Several large discounters have set themselves the sustainability goal of minimising the amount of pesticide residues in their products well below the legal limits. In doing so, they are significantly further restricting farmers’ use of chemical herbicides, as the number of different residues is limited to a maximum of 5. For example, the individual quantities per active ingredient may only amount to 33% of the legally permissible value for LIDL.
In addition, such quantity limits are in many cases themselves almost bans on use, as the almost continuous harvesting of adjacent plots of land means that contamination with pesticides by drifting is a very considerable danger.
In addition, the use of substances assessed as “critical” is banned much earlier than legally required, even if no residues can be detected. For example, the herbicides paraquat, linuron and perchlorate have been banned at Lidl since 1 May 2019. Until 1.5.2020, farmers must completely do without diquat (Reglone), chlorpropham and haloxyfop.
Already from 1.5.2021, i.e. approx. 2 years before the generally planned ban on glyphosate, all LIDL contract farmers must work without it.
It is likely that other discounters as well as chains such as EDEKA and REWE will follow suit. ALDI’s market power, e.g. in the wine sector, can also lead to a rapid and massive increase in the need to replace purely chemical herbicides as a result of purely corporate decisions.

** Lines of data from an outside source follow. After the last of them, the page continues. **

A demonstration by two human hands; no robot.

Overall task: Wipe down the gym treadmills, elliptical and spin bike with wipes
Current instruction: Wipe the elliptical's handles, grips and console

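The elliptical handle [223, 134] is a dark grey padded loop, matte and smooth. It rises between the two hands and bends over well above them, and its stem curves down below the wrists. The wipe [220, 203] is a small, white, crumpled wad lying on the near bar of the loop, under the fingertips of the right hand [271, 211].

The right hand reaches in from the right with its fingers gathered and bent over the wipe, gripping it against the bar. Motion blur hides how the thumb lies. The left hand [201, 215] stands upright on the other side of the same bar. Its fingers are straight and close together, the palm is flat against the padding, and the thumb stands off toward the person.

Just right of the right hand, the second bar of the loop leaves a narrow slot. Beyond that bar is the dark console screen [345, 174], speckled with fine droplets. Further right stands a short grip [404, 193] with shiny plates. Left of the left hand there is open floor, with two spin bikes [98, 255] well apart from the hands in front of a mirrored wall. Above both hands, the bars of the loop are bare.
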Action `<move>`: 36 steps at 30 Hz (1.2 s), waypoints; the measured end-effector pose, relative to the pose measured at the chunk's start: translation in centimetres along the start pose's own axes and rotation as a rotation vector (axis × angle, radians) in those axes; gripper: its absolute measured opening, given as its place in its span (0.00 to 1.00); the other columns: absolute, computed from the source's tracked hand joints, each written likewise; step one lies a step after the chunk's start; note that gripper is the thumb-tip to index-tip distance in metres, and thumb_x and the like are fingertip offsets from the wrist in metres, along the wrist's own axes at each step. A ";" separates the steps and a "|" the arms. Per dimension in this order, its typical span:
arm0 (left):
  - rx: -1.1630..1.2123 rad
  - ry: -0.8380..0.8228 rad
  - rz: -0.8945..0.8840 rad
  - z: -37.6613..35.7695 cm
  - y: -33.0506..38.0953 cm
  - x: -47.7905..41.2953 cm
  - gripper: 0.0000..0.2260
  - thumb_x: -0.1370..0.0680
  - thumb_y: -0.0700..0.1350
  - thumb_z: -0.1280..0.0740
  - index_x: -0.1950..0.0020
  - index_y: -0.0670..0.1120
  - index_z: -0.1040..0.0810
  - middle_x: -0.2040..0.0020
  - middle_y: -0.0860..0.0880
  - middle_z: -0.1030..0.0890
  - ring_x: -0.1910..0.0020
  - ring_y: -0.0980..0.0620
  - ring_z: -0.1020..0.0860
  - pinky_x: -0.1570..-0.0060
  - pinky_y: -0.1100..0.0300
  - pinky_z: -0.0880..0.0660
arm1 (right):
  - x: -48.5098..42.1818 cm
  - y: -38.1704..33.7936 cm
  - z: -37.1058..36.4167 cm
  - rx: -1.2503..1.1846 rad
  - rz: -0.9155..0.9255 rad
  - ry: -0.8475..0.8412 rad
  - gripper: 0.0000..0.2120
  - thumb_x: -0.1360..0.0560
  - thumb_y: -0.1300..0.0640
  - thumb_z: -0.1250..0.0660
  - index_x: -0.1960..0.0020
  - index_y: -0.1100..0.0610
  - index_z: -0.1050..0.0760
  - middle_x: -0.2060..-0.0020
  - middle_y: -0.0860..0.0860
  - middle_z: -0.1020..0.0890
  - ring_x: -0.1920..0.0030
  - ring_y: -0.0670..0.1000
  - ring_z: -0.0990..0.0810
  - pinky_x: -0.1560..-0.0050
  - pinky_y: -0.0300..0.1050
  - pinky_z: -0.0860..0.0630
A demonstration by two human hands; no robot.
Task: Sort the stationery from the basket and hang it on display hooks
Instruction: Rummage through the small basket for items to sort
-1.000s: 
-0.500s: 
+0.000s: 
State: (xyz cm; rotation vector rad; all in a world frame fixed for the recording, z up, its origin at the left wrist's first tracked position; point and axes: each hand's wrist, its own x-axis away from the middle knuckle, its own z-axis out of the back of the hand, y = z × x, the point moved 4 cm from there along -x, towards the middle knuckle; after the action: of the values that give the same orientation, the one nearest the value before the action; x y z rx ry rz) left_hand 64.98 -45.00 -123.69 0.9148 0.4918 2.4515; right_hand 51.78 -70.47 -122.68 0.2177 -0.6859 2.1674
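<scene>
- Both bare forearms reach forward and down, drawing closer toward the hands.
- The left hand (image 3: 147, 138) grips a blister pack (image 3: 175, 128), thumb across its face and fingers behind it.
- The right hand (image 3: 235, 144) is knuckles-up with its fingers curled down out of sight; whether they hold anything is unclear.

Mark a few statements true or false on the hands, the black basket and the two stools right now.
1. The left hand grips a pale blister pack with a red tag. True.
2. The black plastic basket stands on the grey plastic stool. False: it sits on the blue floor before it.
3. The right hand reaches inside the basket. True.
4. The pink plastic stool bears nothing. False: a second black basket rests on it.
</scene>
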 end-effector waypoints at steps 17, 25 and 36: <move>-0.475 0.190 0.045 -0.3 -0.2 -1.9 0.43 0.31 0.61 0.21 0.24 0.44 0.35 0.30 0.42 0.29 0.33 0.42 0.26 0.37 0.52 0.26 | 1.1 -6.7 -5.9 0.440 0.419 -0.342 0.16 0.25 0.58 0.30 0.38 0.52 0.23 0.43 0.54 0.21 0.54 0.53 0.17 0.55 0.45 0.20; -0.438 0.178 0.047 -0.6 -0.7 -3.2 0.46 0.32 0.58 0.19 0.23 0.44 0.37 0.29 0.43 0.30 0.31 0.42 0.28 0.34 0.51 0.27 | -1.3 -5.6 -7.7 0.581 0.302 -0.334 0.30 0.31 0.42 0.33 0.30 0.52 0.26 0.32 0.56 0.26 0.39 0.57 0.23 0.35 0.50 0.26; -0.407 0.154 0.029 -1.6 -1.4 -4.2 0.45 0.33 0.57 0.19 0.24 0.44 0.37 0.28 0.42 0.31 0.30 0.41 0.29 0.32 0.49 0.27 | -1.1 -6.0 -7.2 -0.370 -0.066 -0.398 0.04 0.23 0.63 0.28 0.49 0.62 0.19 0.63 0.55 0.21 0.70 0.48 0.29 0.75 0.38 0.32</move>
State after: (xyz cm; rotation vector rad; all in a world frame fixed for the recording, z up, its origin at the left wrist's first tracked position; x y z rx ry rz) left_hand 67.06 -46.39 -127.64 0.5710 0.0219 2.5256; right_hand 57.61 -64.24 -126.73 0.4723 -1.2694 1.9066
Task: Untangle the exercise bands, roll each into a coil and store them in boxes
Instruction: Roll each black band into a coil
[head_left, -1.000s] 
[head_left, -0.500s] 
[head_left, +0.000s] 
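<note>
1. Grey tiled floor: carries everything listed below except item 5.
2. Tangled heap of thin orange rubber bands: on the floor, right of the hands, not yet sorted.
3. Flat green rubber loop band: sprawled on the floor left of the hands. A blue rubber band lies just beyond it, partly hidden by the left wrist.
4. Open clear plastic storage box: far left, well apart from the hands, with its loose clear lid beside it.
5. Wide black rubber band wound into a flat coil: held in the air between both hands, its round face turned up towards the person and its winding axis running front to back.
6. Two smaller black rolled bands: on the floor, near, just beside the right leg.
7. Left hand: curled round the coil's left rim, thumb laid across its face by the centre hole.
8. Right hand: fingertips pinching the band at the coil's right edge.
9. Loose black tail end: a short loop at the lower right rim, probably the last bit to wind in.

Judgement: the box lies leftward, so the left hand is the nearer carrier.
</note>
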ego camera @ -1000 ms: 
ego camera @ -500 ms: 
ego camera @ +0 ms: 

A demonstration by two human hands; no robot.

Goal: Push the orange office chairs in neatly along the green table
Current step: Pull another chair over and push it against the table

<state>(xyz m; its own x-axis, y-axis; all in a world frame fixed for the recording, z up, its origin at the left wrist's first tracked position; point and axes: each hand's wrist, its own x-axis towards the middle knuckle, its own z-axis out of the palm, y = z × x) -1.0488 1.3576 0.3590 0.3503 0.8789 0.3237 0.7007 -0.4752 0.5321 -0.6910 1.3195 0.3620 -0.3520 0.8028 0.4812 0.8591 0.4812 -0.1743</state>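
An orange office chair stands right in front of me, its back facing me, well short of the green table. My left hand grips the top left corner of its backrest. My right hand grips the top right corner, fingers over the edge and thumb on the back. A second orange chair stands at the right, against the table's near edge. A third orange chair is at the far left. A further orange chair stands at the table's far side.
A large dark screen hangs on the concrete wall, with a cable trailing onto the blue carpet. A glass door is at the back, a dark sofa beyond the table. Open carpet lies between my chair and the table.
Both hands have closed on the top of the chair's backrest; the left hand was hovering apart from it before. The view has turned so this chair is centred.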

Discounters with a high public exposure will have to pay particular attention to the fact that they rely on verifiable sustainable replacement solutions. They must not implement short-term residue minimisation at the expense of climate protection or insect diversity, e.g. through more soil cultivation or energy-intensive flaming. Such unsustainable measures would very quickly develop into undesirable marketing disasters within the framework of the expert public.